Today my dad ventured out from under the air conditioner long enough to cool his dogs off with the water hose. On his way back to the house he saw two lizards fighting over a canteen.

Dad tells some tales once in a while, but when he was a boy during the dust bowl days, one of his jobs each day was to go down to the metal stock tank and skim out the rabbits that had jumped in to get a drink and had never made it out again. The cows weren’t too fond of rabbit stew, but they had no other place to get water. That old stock tank was still down below the house when I was at home, but Granddad had dug a good stock pond on the place by that time.

One year we had grasshoppers so thick that they ate every green thing in sight. A walk through the dry grass sent up little clouds of grasshoppers every direction. And we finally found a good use for them. The fish in the pond just loved grasshoppers. Pull the hoppers off a few insects, pitch them on the water, and watch the fun! Even the turtles wanted in on that feast. It just doesn’t take much to entertain some people.

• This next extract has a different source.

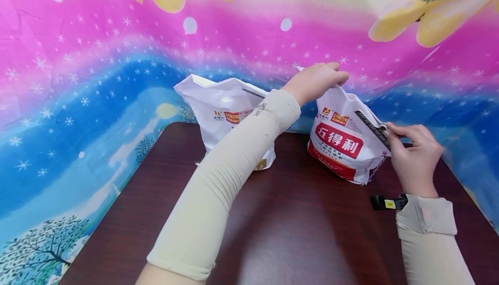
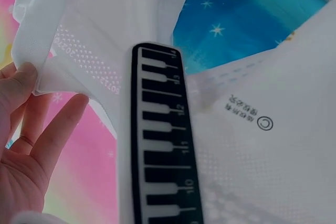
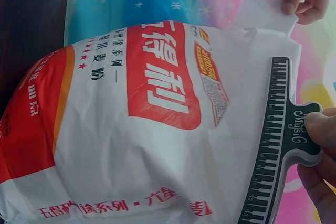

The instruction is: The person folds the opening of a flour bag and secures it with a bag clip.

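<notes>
A white flour bag (image 1: 337, 144) with red labels stands on the right of the table. My left hand (image 1: 317, 81) reaches across and pinches the bag's top far corner; in the left wrist view, thumb and fingers (image 2: 23, 85) grip the folded white edge. My right hand (image 1: 417, 157) pinches the handle of a black-and-white piano-key clip (image 3: 278, 135) between thumb and fingers. That clip lies along the bag's top edge at the right. A second white bag (image 1: 218, 107) stands to the left, partly hidden behind my left forearm, with a dark strip (image 1: 253, 93) near its top.
Beneath both bags is a dark reddish-brown table (image 1: 296, 224). A pink and blue patterned cloth (image 1: 97, 77) hangs close behind and beside it. A black strap with a yellow label (image 1: 390, 204) sticks out from my right cuff.
</notes>
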The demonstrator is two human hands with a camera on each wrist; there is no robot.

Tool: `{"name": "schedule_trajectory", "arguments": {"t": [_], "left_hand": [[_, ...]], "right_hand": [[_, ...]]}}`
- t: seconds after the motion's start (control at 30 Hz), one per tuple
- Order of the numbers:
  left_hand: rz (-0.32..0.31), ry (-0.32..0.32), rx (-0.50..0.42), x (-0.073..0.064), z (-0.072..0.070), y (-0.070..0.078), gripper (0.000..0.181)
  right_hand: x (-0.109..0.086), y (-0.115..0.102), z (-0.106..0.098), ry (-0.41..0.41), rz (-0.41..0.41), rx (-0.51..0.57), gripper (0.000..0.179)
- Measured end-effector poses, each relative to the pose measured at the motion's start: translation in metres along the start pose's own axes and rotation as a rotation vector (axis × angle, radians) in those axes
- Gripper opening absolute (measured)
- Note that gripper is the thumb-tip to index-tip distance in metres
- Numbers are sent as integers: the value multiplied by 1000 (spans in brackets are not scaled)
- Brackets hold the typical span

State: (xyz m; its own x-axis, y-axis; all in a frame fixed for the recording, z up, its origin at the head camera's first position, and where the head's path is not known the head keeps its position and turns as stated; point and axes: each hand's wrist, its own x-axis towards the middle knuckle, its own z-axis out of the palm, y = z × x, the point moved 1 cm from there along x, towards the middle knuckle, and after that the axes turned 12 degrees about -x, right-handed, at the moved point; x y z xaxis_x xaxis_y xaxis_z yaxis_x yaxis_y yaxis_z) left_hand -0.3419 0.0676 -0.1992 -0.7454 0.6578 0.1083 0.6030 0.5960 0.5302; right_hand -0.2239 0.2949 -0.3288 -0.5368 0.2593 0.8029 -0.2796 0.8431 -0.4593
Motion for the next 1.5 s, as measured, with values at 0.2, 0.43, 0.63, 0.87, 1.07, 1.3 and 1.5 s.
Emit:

Years ago a flock of turkeys or geese would help a farm almost as much as a hired hand by getting rid of bugs and grasshoppers. Add the job of herding turkeys to my dad’s résumé. He told us that turkeys weren’t the brightest birds in the world. Left out during a rain storm they would look straight up at the sky and drown standing flatfooted in the yard. Now that has got to be dumb! But a boy in those days had plenty to do while he herded turkeys. The willow trees on the creek made good whistles from small green branches. Dad taught the Boy Scout troop that little trick when my brother became a scout. They also learned about mountain boomers—the fringed lizards that lived in the rocky hills above the farm.

Both of the parents lived in a time before homes had air conditioning. The best most people could do was open the doors front and back and pray for a breeze. For the longest time out on the farm, they had no electricity and no running water. Only when the rural electric co-op took lines to the farms was there a way to pump water from the well to the house. And it wasn’t any cooler in summer time back then than it is now. Mother said that hand fans were a necessity rather than a decoration.

We sit here and pray for rain and wait for cooler weather. Then I remember these others: our parents and grandparents and those who settled this country come heat, hail, or high water. And then I think about the men and women who are serving in the armed forces so that we can sit here and grouse about the price of gasoline and electricity. Whether or not we approve of the places our soldiers are sent, we owe a debt of gratitude to anyone who is willing to serve this country. May they be blessed by cool breezes and clean waters!